Sheri Osden Nault
Assistant Professor
Email: snault4@uwo.ca
Office: TBD
Office Hours: TBD
Biography
Sheri Osden Nault is a Métis visual artist, community activist, and Assistant Professor in Studio Arts at the University of Western Ontario.
They work across mediums including sculpture, performance, video, beading, Indigenous tattoo revival, and more. Their work speaks to their experiences as Métis and queer, considering embodied connections between human and non-human beings, land-based relationships, and kinship as Indigenous Futurist frameworks. They use their platform and art practice to share knowledges and medicines, and to support Two-Spirit youth when they are able.
Through their work, they strive to build towards and acknowledge a future rich in kinship sensibilities, Two-Spirit wisdom, traditional and contemporary Indigenous art forms, and intersectional commitments of care and responsibility.
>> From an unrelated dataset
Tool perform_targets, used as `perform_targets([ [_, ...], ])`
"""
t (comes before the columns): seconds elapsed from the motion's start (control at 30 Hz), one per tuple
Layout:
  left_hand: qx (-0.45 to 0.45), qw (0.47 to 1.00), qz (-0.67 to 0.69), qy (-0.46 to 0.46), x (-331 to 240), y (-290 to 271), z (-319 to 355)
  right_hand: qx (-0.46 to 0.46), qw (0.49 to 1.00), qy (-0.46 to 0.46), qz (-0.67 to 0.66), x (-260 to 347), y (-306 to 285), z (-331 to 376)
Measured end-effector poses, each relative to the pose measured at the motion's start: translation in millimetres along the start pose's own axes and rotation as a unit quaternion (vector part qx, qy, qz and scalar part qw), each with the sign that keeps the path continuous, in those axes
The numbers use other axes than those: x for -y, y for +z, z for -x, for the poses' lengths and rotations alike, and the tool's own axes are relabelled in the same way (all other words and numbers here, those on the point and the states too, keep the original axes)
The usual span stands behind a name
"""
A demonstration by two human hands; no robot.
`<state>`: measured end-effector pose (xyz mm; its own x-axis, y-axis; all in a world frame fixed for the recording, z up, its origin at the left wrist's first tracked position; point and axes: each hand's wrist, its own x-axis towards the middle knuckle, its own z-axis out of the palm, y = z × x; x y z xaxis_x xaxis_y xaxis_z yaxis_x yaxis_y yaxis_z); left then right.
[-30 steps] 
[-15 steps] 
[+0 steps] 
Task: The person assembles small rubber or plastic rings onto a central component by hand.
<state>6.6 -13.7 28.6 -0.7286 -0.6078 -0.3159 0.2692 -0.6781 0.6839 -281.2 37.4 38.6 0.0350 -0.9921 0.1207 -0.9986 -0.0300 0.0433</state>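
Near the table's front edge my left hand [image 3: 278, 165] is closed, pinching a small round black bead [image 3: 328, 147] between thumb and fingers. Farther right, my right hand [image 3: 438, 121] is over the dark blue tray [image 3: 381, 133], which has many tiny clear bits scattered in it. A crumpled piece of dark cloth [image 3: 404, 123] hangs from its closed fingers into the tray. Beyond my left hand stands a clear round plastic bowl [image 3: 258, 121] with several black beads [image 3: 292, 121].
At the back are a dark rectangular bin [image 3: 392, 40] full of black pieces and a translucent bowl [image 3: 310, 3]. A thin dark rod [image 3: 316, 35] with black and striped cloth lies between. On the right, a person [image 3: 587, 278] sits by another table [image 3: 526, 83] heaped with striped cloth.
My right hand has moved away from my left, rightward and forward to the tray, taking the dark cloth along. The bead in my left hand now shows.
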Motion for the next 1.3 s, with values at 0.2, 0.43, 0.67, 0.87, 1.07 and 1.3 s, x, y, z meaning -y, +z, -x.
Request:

Their practice is shaped by tactile ways of learning and sharing knowledges, while grounded in social and ecological justice. Aesthetically, they often explore chimeric ways of being, incorporating human and non-human bodily references, mold making, and gathered earth materials. It is their goal to integrate disability justice and accessibility practices into each new project they create.
Sheri currently lives and creates near the Deshkan Ziibing, on the lands of the Anishinaabek, Haudenosaunee, Lunaapéwak, and Chonnonton Nations, also known as ‘London, Ontario.’
They are colonially displaced Michif and nêhiyaw of the Charette, Bélanger, and Nault families with connections to the Red River, Duck Lake, North Battleford, and Rocky Mountain areas.